The full listing, minus its pictures, should be printed again exactly as it stands.

*** Collected material ***

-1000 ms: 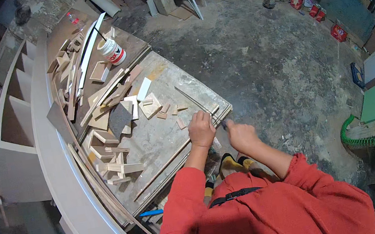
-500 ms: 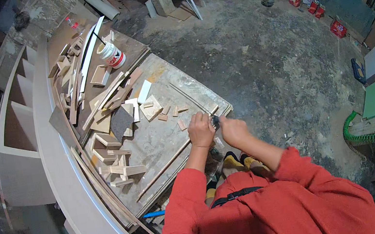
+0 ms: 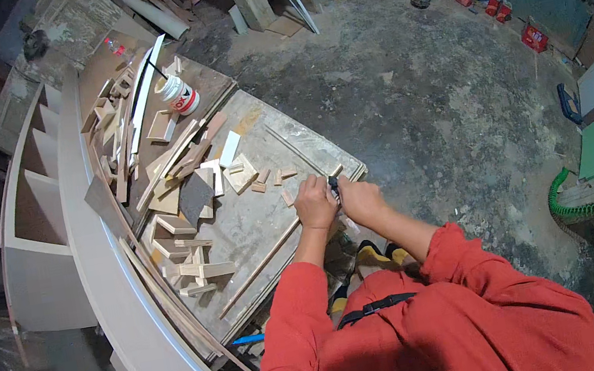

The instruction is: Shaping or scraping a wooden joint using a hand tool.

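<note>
Along the near edge of the worktable (image 3: 263, 223) lies a thin wooden strip (image 3: 259, 267). My left hand (image 3: 315, 203) is closed over this strip close to its far right end, knuckles up. Right beside it, my right hand (image 3: 362, 200) grips a small black tool (image 3: 333, 181), whose dark head meets the strip next to my left fingers. The fingers hide most of the tool, so I cannot make out its exact kind. Small wood blocks (image 3: 278, 177) lie on the tabletop just beyond my left hand.
Joined wooden pieces (image 3: 201, 269) and scrap strips cover the table's left side, near a white glue tub (image 3: 179, 95). A long curved panel (image 3: 123, 291) borders it on the left. A green coiled hose (image 3: 565, 201) hangs at right; red containers (image 3: 534, 37) stand along the far wall.
My right hand and the black tool have moved a little leftward and away from me, closer against my left hand. My left hand keeps its hold on the strip. The view has shifted slightly.
</note>
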Available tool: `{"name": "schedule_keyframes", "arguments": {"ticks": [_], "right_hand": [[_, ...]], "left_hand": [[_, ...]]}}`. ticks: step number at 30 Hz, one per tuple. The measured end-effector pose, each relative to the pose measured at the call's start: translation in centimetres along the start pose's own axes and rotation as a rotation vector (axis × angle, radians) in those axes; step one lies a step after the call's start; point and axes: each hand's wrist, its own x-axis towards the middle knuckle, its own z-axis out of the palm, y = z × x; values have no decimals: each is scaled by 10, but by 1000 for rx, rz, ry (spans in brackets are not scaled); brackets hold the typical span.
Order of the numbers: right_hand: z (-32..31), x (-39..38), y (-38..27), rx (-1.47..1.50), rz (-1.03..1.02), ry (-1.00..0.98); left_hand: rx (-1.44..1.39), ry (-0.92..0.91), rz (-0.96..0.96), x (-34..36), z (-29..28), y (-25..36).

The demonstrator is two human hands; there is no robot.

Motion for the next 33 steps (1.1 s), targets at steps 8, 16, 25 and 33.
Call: {"name": "schedule_keyframes", "arguments": {"ticks": [8, 16, 25, 33], "right_hand": [[-17, -46, 12, -27, 11, -90], [-13, -24, 9, 5, -58, -30], [-3, -21, 8, -1, -3, -71], [-23, -50, 7, -29, -2, -162]], "left_hand": [[8, 33, -23, -7, 1, 0], [-35, 27, -75, -3, 0, -5], [0, -36, -4, -10, -5, 5], [15, -12, -58, -13, -6, 1]]}}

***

_Reply to the exercise_
-1000 ms: 
-500 ms: 
+0 ms: 

The instruction is: Shaping or scraping a wooden joint using a hand tool.

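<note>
Along the near edge of the worktable (image 3: 263, 223) lies a thin wooden strip (image 3: 259, 267). My left hand (image 3: 315, 203) is closed over this strip close to its far right end, knuckles up. Right beside it, my right hand (image 3: 362, 200) grips a small black tool (image 3: 333, 181), whose dark head meets the strip next to my left fingers. The fingers hide most of the tool, so I cannot make out its exact kind. Small wood blocks (image 3: 278, 177) lie on the tabletop just beyond my left hand.
Joined wooden pieces (image 3: 201, 269) and scrap strips cover the table's left side, near a white glue tub (image 3: 179, 95). A long curved panel (image 3: 123, 291) borders it on the left. A green coiled hose (image 3: 565, 201) hangs at right; red containers (image 3: 534, 37) stand along the far wall.
My right hand and the black tool have moved a little leftward and away from me, closer against my left hand. My left hand keeps its hold on the strip. The view has shifted slightly.
</note>
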Available tool: `{"name": "schedule_keyframes", "arguments": {"ticks": [_], "right_hand": [[_, ...]], "left_hand": [[_, ...]]}}`. ticks: step number at 30 Hz, one per tuple. The measured end-effector pose, each relative to the pose measured at the call's start: translation in centimetres along the start pose's own axes and rotation as a rotation vector (axis × angle, radians) in those axes; step one lies a step after the call's start; point and axes: each hand's wrist, its own x-axis towards the middle knuckle, its own z-axis out of the palm, y = z × x; values have no decimals: each is scaled by 10, but by 1000 for rx, rz, ry (spans in brackets are not scaled); brackets hold the typical span.
Order of the numbers: right_hand: z (-32..31), x (-39..38), y (-38..27), rx (-1.47..1.50), rz (-1.03..1.02), ry (-1.00..0.98); left_hand: rx (-1.44..1.39), ry (-0.92..0.91), rz (-0.96..0.96), x (-34..36), z (-29..28), y (-25..36).

The demonstrator is two human hands; there is no robot.

Motion for the next 33 steps (1.1 s), targets at steps 8, 16, 25 and 33.
Call: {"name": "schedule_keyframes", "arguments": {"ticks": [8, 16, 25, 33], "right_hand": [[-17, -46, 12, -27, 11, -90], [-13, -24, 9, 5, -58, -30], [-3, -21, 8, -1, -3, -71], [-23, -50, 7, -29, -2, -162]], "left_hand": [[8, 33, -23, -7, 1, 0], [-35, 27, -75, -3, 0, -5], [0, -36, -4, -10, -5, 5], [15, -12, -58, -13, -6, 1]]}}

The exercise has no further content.